2. in environments with less control (say Amazon EC2 or hadoop running on a bunch of PCs across
a company) that are more akin to a p2p network - hadoop's network fault diagnosis algorithms
need improvement. A comparison to bittorrent is fair - over there every node advertises it's
upload/download throughput and a node can come across as slow only in comparison to the collective
stats published by all peers (and not just based on communication with a small set of other
peers).



> using map output fetch failures to blacklist nodes is problematic
> -----------------------------------------------------------------
>
>                 Key: MAPREDUCE-1800
>                 URL: https://issues.apache.org/jira/browse/MAPREDUCE-1800
>             Project: Hadoop Map/Reduce
>          Issue Type: Bug
>            Reporter: Joydeep Sen Sarma
>
> If a mapper and a reducer cannot communicate, then either party could be at fault. The
current hadoop protocol allows reducers to declare nodes running the mapper as being at fault.

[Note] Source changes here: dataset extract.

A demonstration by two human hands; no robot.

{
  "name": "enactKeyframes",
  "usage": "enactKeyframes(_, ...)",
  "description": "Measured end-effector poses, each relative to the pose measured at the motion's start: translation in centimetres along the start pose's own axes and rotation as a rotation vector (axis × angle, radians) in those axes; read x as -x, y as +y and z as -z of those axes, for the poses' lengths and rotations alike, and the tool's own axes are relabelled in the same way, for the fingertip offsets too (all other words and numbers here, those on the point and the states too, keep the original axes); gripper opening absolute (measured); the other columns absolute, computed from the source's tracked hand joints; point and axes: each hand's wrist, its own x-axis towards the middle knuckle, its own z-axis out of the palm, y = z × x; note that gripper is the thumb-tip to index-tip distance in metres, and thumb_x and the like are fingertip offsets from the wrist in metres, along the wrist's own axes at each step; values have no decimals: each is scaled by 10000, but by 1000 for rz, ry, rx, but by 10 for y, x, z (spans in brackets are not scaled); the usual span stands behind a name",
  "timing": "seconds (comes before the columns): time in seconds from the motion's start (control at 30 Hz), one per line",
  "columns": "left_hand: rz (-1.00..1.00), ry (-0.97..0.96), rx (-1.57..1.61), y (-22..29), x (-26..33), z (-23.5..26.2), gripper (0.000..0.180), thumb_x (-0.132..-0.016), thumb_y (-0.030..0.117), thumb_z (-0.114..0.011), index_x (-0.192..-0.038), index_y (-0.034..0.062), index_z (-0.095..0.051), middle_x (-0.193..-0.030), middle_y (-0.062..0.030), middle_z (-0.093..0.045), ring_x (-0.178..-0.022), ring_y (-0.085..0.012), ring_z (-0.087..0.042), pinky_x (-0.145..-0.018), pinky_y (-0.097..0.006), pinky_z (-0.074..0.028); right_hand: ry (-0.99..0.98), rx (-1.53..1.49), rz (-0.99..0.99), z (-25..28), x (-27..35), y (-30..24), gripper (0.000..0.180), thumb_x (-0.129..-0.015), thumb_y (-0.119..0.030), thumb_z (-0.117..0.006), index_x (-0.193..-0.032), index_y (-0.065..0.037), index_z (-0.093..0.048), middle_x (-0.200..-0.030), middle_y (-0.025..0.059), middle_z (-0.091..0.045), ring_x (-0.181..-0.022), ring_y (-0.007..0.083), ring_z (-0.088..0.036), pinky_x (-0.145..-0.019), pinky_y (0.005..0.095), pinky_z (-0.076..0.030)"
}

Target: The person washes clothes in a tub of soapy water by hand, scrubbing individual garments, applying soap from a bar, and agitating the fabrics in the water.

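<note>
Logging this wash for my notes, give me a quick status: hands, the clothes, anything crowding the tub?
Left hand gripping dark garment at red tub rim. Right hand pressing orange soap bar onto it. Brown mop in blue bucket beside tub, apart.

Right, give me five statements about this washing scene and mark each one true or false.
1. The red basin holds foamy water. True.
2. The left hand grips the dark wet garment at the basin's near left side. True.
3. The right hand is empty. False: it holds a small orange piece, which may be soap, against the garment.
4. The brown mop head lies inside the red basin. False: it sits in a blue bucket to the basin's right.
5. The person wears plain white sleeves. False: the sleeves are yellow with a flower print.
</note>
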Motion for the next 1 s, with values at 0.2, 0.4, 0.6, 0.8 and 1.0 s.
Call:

When sufficient number of reducers do so - then the map node can be blacklisted. 
> In cases where networking problems cause substantial degradation in communication across
sets of nodes - then large number of nodes can become blacklisted as a result of this protocol.
The blacklisting is often wrong (reducers on the smaller side of the network partition can
collectively cause nodes on the larger network partitioned to be blacklisted) and counterproductive
(rerunning maps puts further load on the (already) maxed out network links).
> We should revisit how we can better identify nodes with genuine network problems (and
what role, if any, map-output fetch failures have in this).